## [Exercise]
Retype every line from the top of the entries down to the one with "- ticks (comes", both included, and skip the pictures.

(Records excerpted from a collection)
---------------

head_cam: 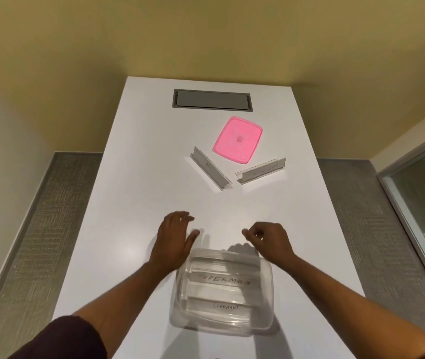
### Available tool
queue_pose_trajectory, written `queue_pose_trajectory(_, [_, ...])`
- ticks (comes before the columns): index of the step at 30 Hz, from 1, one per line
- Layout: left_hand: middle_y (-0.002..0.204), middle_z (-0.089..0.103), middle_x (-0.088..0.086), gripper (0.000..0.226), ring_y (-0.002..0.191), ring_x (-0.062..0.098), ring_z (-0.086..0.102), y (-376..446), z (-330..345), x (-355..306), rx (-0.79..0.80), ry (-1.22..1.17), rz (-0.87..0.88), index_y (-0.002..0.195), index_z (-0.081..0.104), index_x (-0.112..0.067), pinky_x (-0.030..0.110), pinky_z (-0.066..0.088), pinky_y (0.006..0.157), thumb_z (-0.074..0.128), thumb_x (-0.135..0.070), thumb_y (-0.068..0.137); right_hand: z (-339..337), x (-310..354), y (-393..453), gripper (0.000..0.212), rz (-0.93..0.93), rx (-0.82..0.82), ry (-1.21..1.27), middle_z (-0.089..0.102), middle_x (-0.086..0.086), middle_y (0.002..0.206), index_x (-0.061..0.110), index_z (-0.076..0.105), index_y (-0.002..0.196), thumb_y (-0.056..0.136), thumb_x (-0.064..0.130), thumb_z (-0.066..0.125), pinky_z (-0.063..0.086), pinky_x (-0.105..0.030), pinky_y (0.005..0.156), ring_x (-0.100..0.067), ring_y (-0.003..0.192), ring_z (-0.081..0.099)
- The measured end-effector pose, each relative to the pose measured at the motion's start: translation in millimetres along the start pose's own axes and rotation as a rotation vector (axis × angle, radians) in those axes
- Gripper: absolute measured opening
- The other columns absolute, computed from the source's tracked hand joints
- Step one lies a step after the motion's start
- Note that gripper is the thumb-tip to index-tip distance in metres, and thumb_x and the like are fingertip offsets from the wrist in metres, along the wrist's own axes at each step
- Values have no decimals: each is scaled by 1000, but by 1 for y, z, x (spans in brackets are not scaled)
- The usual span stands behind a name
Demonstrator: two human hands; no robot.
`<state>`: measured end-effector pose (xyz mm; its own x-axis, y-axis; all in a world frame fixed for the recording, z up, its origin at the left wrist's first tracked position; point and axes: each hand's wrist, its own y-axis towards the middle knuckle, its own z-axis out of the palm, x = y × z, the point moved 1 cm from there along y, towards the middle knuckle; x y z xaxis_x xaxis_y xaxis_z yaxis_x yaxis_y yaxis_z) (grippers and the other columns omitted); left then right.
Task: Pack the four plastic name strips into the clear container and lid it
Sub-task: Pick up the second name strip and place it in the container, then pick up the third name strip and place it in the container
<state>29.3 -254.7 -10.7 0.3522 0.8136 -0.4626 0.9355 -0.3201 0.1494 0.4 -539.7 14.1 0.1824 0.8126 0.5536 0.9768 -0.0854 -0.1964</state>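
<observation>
The clear container (223, 291) sits on the white table (118, 229) at the near end, lidless and a little blurred. Two name strips lie flat inside it, side by side along its length. The strip farther from the person reads SUPERMAN (225, 278); the nearer one reads ELEPHANT (225, 306).

The left hand (174, 239) is at the container's far-left corner, palm down, fingers spread and loose, thumb out toward the rim. Whether it touches the wall cannot be told. The right hand (269, 239) is above the container's far-right corner, fingers curled in with thumb and forefinger close together, nothing visible between them; it casts a shadow on the far rim. Both forearms run back along the container's sides, and a dark sleeve (58, 340) shows on the left arm.

Beyond the container, well apart from it, two more strips stand on edge on the table. The left strip (210, 168) and the right strip (262, 169) angle toward each other, near ends close but not touching. Their writing is too faint to read.

The pink lid (237, 139) lies flat just beyond those two strips, between their far ends. Farther still from the container, a grey hatch (212, 99) is set into the tabletop.
</observation>
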Motion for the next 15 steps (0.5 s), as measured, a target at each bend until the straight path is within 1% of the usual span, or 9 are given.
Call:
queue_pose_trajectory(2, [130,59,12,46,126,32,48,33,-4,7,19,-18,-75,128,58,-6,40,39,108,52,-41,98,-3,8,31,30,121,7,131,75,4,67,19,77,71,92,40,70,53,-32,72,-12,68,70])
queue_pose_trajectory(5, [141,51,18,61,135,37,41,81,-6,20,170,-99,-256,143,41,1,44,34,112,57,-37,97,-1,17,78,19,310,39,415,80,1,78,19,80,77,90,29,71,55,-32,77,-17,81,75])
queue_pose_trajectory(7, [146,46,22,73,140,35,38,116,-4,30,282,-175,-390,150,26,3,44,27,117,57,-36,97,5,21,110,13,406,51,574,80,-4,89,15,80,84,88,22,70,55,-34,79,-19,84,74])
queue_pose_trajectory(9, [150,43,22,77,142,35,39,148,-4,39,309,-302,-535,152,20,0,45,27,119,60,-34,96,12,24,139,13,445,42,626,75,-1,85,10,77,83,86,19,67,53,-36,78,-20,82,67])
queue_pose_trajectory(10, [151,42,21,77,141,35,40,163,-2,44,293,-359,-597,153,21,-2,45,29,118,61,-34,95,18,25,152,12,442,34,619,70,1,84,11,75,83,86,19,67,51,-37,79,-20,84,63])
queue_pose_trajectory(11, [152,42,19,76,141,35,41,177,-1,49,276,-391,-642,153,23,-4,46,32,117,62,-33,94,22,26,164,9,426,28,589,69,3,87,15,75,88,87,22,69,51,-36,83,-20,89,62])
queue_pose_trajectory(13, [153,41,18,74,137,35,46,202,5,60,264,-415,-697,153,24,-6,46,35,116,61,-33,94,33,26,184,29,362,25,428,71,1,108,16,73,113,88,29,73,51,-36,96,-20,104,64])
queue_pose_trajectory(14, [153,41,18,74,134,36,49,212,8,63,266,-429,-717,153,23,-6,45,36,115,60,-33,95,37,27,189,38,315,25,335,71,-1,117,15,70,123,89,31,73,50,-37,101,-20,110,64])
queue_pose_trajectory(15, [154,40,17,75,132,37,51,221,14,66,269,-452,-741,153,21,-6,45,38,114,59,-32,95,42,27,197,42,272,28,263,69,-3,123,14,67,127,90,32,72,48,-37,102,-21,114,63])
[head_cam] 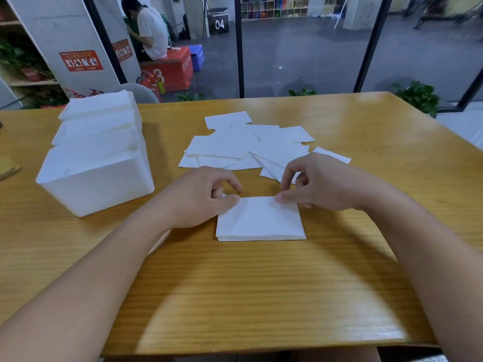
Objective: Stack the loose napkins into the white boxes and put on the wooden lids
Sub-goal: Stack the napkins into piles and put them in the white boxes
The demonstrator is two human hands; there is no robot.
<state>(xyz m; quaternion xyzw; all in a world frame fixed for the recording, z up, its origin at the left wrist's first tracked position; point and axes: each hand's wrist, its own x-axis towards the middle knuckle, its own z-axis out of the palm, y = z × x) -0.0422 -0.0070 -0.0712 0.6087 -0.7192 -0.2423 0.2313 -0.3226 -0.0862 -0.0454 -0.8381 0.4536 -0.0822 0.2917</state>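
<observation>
A small neat stack of white napkins lies on the wooden table in front of me. My left hand pinches the stack's far left corner with thumb and curled fingers. My right hand pinches its far right corner the same way. Beyond the hands, several loose napkins lie spread in an overlapping heap. At the left stand white boxes in a row, filled with napkins and without lids.
A wooden piece, only partly in view, pokes in at the left edge. Beyond the table's far edge are glass panels, potted plants and a seated person in the room behind.
</observation>
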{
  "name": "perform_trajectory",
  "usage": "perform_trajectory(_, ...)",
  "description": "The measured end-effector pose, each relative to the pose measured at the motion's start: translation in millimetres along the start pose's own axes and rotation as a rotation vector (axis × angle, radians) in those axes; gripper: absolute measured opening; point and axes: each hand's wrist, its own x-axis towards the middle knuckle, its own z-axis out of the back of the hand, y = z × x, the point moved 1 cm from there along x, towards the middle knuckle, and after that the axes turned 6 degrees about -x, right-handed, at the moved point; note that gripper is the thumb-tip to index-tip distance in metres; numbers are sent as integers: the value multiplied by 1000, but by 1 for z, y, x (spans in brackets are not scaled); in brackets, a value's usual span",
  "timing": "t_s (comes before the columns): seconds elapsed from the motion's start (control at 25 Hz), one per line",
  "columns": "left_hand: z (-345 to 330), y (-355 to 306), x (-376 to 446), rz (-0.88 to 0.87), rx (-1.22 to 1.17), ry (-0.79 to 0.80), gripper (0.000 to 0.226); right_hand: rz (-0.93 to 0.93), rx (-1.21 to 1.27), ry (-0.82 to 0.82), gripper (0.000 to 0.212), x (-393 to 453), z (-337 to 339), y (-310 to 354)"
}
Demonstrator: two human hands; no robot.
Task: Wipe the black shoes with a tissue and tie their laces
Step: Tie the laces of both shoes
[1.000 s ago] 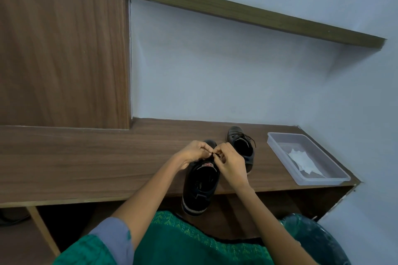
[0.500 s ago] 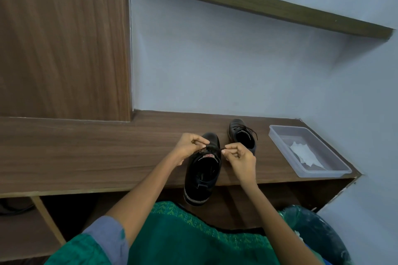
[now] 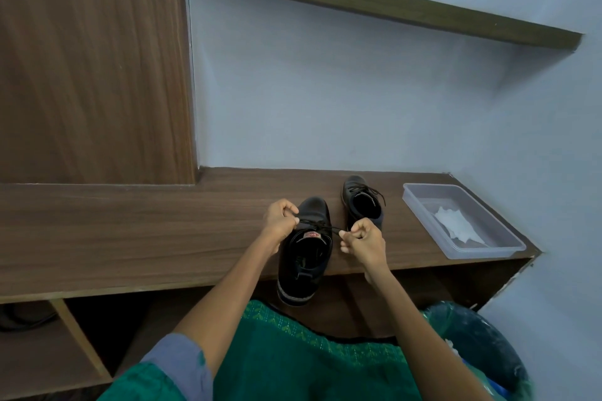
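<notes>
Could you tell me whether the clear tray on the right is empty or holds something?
Not empty: a crumpled white tissue lies inside the clear tray; nothing else shows in it.

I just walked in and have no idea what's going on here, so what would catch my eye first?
Two hands at the middle: the left hand and right hand each pinch an end of a black lace, pulled taut across the near shoe, whose heel juts over the shelf edge. A second shoe stands just behind to the right, and further right a clear tray holds a white tissue.
</notes>
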Motion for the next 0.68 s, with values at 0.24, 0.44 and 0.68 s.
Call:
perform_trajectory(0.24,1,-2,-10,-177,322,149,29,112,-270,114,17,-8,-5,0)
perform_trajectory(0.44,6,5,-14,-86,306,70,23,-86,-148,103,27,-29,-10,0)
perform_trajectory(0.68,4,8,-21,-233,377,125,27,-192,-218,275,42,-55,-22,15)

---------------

## [Problem solution]
head_cam: 
### Available tool
queue_pose_trajectory, written `queue_pose_trajectory(_, [_, ...])`
- ticks (comes before the columns): index of the step at 30 Hz, from 1, one per line

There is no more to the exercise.